North-bound young penguin missing

The yellow-eyed penguins have been fitted with a satellite tag attached to their lower backs. ...
The yellow-eyed penguins have been fitted with a satellite tag attached to their lower backs. Photo: Jessica Abt
The little yellow-eyed penguin that could has gone missing.

Takaraha, a juvenile bird that has been tracked covering more than 950km in a first-ever University of Otago study since fledging in the Catlins, has not updated its position since 11am on Sunday.

Zoology PhD candidate Mel Young said yesterday the bird from Penguin Bay, south of Owaka, could be in the Marlborough region.

She said in her pilot study last year, there were gaps of between four and seven days in the data.

Someone at Cape Campbell lighthouse was sent out looking to see if Takaraha was ashore on the headland.

"It could be that the bird is under vegetative cover, or has pulled the device off, or nature has taken its course,'' Miss Young said.

"It is also possible that there have not been enough satellites overhead to get a transmission.''

She could not immediately be reached for comment today.

Takahara was one of 23 juvenile yellow-eyed penguins, or hoiho, fitted with a satellite tracker to understand penguin behaviour in their first few months at sea.

But it was the only bird in the study to have followed a course up the coast north towards Cook Strait.

Only 20% of birds survive their first year and last week three transmitters had stopped sending signals.

A plotted map shows the progress of Takaraha. PHOTO: UNIVERSITY OF OTAGO
A plotted map shows the progress of Takaraha.

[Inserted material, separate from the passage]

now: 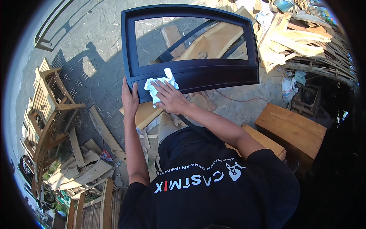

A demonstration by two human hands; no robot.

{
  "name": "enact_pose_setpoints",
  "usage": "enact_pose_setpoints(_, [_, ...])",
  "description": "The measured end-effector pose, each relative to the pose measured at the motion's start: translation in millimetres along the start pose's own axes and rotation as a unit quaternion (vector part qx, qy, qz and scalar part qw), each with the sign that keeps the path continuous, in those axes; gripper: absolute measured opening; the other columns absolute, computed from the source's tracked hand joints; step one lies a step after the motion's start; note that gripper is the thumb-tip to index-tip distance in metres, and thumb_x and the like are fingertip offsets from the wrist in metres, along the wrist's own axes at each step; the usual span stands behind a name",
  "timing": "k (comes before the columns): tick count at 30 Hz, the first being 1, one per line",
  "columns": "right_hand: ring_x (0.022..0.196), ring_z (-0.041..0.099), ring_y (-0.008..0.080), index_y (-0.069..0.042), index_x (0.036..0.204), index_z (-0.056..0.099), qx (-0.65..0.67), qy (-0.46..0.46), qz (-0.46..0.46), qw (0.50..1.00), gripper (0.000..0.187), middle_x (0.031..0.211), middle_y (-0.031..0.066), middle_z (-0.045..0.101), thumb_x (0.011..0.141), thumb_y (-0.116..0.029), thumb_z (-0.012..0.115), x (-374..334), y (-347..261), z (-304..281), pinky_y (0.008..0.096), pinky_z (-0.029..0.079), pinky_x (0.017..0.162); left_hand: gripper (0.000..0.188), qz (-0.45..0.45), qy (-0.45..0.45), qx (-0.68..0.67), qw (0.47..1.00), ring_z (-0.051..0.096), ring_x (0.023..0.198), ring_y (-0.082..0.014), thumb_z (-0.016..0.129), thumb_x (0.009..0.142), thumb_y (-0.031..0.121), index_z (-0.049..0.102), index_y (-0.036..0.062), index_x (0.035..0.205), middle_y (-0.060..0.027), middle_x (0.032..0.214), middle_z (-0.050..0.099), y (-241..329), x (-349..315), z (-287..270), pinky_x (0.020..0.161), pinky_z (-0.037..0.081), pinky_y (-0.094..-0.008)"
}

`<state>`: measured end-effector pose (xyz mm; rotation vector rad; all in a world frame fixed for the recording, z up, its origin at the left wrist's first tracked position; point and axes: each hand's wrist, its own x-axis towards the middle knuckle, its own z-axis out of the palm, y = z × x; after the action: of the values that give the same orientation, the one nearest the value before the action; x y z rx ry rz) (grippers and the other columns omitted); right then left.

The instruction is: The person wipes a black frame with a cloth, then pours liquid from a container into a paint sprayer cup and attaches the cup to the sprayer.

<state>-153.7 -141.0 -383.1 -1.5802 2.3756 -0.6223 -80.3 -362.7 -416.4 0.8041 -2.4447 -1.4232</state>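
A dark-stained wooden frame (pixel 217 73), with a wide opening above a solid lower panel, is held up in front of me. At its lower left corner my left hand (pixel 130 99) grips the edge, the thumb on the near face and the fingers along the outer side. My right hand (pixel 171 99) presses a crumpled white cloth (pixel 151 89) against the left part of the lower panel. Some of the cloth sticks out beyond the fingertips, and part is hidden under the palm. Through the opening a light wooden slab (pixel 213 37) shows.
Slatted wooden benches (pixel 47 89) stand at the left, with loose boards (pixel 105 131) near them. Scrap wood (pixel 301 42) is heaped at the far right. Brown wooden boxes (pixel 291 124) sit to my right, and a thin reddish cord (pixel 244 100) crosses the ground.
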Motion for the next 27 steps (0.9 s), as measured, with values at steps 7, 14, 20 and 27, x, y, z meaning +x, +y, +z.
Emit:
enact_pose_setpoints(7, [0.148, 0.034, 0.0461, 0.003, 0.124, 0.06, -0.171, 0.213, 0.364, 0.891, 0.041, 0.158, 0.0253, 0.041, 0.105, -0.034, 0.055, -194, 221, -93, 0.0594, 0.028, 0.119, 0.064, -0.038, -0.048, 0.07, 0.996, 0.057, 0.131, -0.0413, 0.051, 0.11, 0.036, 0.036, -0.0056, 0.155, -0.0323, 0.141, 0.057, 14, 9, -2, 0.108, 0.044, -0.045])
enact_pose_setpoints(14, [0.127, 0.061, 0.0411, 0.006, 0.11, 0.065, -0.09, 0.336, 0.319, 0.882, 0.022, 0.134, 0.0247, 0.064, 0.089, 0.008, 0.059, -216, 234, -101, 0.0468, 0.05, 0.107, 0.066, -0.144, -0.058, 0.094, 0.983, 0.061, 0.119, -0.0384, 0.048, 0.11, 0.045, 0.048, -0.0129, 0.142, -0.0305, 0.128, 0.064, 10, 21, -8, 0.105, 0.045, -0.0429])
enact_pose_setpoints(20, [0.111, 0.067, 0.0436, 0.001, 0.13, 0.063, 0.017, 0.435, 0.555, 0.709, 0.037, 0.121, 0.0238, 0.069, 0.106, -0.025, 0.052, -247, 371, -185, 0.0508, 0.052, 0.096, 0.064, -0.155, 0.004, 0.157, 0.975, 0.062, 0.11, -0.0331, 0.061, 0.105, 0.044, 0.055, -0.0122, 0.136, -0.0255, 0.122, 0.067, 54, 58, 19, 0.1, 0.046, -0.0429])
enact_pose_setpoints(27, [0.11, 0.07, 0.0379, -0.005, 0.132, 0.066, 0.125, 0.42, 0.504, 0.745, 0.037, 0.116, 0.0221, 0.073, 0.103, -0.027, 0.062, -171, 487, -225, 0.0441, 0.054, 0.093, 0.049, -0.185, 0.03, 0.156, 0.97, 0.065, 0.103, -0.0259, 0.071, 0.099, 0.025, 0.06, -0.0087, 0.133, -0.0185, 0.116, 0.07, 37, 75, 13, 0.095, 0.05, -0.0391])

PHOTO: UNIVERSITY OF OTAGO

Last week, Miss Young called for sightings of birds with transmitters to be reported to the University of Otago or the Department of Conservation, but said the birds should not be approached.

Takaraha's transmitter was paid for by the South Otago branch of Forest & Bird.

Last week branch chairman Roy Johnstone said there were not only natural hazards, but "fishing hazards" along the South Island's east coast.

University of Otago's Thomas Mattern late last year predicted that the birds were headed for extinction on mainland New Zealand. Some  250 breeding pairs exist on the southeast coast.